INFORMATION —
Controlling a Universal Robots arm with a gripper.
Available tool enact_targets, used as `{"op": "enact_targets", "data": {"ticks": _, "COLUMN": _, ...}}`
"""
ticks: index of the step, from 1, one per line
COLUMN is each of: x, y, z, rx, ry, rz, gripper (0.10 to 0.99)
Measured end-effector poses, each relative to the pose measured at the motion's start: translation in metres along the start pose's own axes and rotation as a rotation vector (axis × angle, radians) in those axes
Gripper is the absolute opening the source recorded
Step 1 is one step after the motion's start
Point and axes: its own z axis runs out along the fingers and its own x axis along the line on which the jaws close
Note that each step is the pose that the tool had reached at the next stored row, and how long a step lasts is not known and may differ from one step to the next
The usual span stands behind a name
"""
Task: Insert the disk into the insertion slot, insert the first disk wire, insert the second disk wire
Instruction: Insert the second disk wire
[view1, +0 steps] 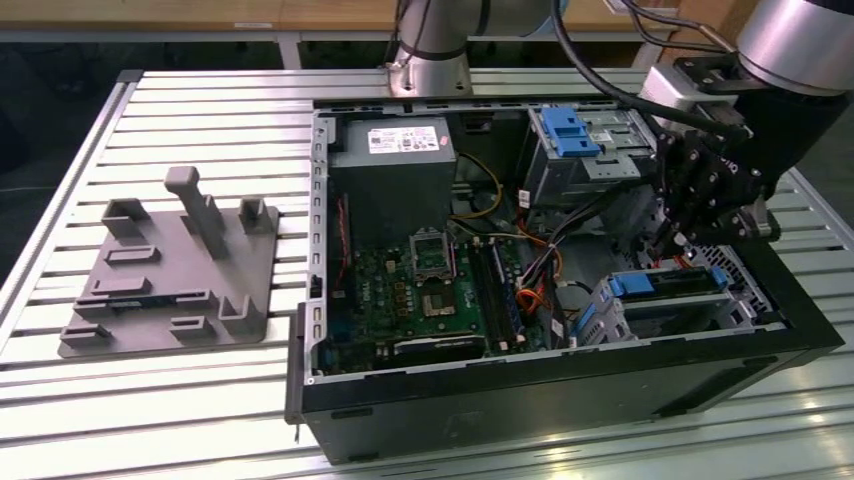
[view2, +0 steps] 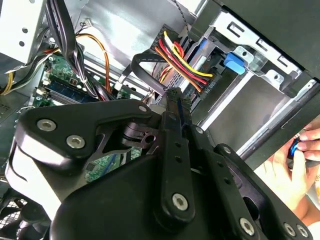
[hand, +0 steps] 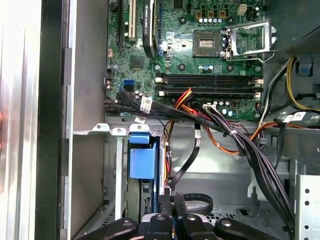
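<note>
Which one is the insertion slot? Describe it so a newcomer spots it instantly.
Find the black computer case on the slatted table. At its end toward the exterior view's right, under the gripper, sits the insertion slot: a low silver cage, unlike the taller blue-latched bay.

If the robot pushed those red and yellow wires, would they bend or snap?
The red and yellow wires would probably bend: they already curve loosely. They would likely spring back partway, being bundled together. Their plugged end might resist, since it sits by the insertion slot.
</note>
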Motion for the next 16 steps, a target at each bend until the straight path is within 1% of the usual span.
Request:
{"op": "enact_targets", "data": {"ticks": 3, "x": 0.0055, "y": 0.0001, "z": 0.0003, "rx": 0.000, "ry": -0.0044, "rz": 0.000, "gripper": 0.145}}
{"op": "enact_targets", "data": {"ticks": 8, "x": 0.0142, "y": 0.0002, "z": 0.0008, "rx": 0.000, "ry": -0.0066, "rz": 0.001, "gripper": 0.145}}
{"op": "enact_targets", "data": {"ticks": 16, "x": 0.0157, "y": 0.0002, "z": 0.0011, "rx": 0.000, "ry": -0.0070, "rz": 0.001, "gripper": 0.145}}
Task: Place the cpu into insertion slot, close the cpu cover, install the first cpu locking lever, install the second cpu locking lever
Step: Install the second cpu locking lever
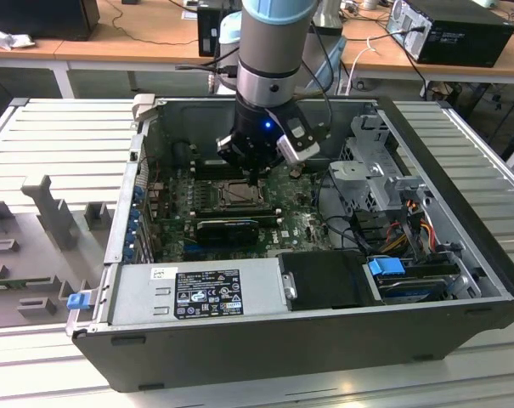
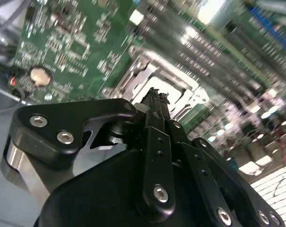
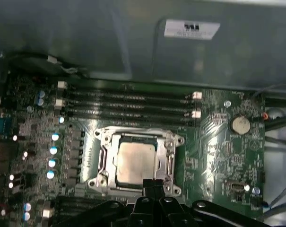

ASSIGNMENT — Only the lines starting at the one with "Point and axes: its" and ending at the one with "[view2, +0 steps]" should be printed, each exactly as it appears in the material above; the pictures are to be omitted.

ANSWER TO THIS EXERCISE —
Point and axes: its own z axis runs out along the fingers and its own x axis along the line on which the jaws close
Note that each step is the pose that the tool had reached at the next stored row, and how long a step lasts is not known and may differ from one step to the next
The usual span stands behind a name
"""
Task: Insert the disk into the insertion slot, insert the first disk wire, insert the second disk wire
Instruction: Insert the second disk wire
[view1, +0 steps] 
[view2, +0 steps] 

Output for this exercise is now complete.